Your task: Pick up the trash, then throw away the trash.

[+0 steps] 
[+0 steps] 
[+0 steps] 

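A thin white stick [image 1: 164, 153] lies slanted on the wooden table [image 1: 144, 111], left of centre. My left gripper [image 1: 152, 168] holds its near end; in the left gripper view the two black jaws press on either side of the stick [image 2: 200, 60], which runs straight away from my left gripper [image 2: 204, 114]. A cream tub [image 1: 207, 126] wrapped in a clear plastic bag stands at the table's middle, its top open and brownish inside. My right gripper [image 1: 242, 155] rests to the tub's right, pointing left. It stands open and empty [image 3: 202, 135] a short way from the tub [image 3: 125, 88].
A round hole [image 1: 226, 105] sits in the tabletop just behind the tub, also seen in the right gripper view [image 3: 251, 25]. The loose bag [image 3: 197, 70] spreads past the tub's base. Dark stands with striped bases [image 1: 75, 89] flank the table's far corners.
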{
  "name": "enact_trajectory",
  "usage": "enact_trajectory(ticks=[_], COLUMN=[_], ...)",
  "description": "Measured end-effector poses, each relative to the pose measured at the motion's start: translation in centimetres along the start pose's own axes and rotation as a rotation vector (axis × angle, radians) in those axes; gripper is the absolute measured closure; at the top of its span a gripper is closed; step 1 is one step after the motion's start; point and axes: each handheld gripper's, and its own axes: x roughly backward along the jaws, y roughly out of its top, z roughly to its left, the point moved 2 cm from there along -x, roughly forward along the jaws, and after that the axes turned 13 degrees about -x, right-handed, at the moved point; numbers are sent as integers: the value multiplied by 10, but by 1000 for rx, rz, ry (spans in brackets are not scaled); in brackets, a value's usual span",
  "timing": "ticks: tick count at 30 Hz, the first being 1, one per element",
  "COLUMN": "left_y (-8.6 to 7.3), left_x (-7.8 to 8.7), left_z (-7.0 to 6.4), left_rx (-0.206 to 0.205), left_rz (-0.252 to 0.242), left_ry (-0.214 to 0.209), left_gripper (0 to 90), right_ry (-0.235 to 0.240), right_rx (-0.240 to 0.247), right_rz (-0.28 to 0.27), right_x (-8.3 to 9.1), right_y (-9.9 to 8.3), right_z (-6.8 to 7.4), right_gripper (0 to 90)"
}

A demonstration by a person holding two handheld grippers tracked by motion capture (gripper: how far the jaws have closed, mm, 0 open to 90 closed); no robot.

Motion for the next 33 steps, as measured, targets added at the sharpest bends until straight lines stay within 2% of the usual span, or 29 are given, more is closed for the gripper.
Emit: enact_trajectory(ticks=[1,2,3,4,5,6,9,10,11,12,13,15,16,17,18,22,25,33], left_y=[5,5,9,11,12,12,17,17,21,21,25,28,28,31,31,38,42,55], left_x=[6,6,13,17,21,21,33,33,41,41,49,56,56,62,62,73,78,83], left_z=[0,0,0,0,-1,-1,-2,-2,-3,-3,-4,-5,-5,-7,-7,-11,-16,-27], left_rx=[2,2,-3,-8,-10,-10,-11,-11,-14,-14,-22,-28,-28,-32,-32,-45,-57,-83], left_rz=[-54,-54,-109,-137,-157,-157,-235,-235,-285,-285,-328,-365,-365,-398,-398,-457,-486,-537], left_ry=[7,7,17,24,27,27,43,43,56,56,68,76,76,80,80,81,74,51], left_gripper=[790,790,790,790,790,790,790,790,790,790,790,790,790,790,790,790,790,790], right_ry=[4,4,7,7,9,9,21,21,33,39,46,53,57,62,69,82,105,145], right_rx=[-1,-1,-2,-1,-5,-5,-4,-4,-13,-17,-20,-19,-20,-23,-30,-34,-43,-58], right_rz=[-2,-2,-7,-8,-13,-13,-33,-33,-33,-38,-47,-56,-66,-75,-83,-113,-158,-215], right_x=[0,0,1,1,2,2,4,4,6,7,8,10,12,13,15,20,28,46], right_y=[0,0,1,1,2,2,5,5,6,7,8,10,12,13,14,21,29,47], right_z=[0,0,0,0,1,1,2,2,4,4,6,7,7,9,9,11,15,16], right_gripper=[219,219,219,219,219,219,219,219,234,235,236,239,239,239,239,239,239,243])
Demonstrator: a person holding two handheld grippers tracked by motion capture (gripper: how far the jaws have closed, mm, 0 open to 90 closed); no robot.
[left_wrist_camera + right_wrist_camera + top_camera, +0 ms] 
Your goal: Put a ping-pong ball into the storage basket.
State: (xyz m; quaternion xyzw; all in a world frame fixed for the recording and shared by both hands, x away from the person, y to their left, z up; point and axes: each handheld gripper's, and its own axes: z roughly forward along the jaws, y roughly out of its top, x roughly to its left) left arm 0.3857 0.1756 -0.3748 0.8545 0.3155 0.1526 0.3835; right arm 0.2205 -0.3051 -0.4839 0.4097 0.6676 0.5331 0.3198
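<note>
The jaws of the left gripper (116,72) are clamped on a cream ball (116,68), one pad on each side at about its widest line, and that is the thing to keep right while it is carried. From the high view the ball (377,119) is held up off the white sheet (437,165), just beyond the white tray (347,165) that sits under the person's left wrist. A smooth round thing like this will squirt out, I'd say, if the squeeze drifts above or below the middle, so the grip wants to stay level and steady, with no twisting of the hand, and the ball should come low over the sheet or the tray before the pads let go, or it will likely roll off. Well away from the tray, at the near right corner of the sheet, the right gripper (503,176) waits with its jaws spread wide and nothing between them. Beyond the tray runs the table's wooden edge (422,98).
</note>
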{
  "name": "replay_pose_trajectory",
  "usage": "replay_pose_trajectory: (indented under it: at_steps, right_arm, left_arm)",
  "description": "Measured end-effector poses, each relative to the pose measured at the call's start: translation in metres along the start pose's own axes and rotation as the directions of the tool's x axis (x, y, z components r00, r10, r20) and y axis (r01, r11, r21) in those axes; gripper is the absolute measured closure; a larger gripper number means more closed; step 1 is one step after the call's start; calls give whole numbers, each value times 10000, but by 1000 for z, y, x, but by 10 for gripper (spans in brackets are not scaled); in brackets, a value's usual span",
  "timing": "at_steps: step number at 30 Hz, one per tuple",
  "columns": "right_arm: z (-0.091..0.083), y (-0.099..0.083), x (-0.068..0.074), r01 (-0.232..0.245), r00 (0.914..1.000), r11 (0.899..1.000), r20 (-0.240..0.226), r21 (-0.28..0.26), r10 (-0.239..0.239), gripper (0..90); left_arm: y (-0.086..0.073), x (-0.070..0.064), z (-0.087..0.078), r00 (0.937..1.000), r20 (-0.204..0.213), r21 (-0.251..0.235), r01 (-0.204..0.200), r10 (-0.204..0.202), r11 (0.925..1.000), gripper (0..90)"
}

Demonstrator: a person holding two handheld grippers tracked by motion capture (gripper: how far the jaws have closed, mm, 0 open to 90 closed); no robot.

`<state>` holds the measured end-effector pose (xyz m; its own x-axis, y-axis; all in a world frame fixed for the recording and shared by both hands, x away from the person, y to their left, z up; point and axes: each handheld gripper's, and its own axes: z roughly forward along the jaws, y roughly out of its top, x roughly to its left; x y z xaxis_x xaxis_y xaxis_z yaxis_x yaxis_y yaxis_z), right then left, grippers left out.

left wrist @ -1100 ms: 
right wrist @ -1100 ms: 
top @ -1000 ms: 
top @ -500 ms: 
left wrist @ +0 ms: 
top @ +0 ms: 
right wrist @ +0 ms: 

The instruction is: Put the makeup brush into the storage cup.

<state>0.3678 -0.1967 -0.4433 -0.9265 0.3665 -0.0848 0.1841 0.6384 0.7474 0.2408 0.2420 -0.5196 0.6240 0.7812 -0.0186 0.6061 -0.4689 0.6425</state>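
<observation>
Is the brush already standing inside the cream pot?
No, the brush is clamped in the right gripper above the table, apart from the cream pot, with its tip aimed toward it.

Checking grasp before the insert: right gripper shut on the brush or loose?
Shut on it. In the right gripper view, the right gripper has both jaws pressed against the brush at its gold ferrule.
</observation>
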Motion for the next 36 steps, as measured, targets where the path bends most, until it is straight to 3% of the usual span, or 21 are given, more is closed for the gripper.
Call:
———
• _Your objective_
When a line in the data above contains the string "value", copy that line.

• _Solution to this problem_
  "description": "Measured end-effector poses, each relative to the pose measured at the motion's start: translation in centimetres along the start pose's own axes and rotation as a rotation vector (axis × angle, radians) in those axes; gripper is the absolute measured closure; at the top of its span a gripper is closed; step 1 is one step after the motion's start; point and axes: each handheld gripper's, and its own axes: x roughly backward along the jaws, y roughly out of its top, z roughly to its left, the point moved 2 cm from there along -x, roughly forward along the jaws, and after that the axes turned 13 degrees about -x, right-handed, at the moved point; numbers are sent as integers: the value multiplied by 10, but by 1000 for rx, rz, ry (spans in brackets are not scaled); in brackets, a value's usual span",
  "description": "Measured end-effector poses, each relative to the pose measured at the call's start: translation in metres along the start pose's own axes and rotation as the directions of the tool's x axis (x, y, z components r00, r10, r20) and y axis (r01, r11, r21) in those axes; gripper is the absolute measured closure; a larger gripper number means more closed; step 1 is one step after the call's start; calls give whole numbers, each value times 10000, but by 1000 for z, y, x, but by 10 for gripper (spans in brackets are not scaled); in brackets, a value's usual span",

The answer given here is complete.